THE Qantas Group is bent on massive cost reductions for 2014 in response to “fundamentally changed market conditions”, it said in a market update today.
The group expects an underlying loss before tax in the range of A$250 million (US$225.4 million) to A$300 million for the six months ending December 31. Trading conditions saw a marked deterioration in November in particular, with both passenger loads and yields below the already negative trends for year to date.
For 1H2014, group yield is expected to be approximately 3.5 per cent lower and loads, 1.6 percentage points lower, while underlying fuel costs (excluding the impact of the carbon tax) will hit approximately A$2.27 billion, an increase of A$88 million.
The group will also make accelerated cost reductions across all areas of the business, to achieve total cost savings of A$2 billion over three years.
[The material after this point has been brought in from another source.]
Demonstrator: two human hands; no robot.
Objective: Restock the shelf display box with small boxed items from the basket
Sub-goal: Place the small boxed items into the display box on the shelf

Steps to be taken include head count reduction of at least 1,000 positions within 12 months, pay cuts for the CEO and Board, pay freezes and no FY14 bonus for executives, a review of spending with top 100 suppliers, network optimisation and improved fleet utilisation as well as further overhead reductions.
Additionally, it will conduct a review of all planned capital expenditure to achieve further substantial reductions to ensure that the business generates positive net free cash flow from FY15. An immediate review will be conducted to identify structural changes that could potentially unlock sources of capital and value for shareholders.
Qantas CEO Alan Joyce said in a press statement that the circumstances demand urgent action. “We cannot and we will not stand still in these extraordinary circumstances…We will focus relentlessly on cutting costs and improving productivity, while maintaining our competitive advantages as a business.
“As we take these urgent actions, we will continue to take the fight to the competition and strengthen our leading position in the domestic market, and we will continue the turnaround of Qantas International.”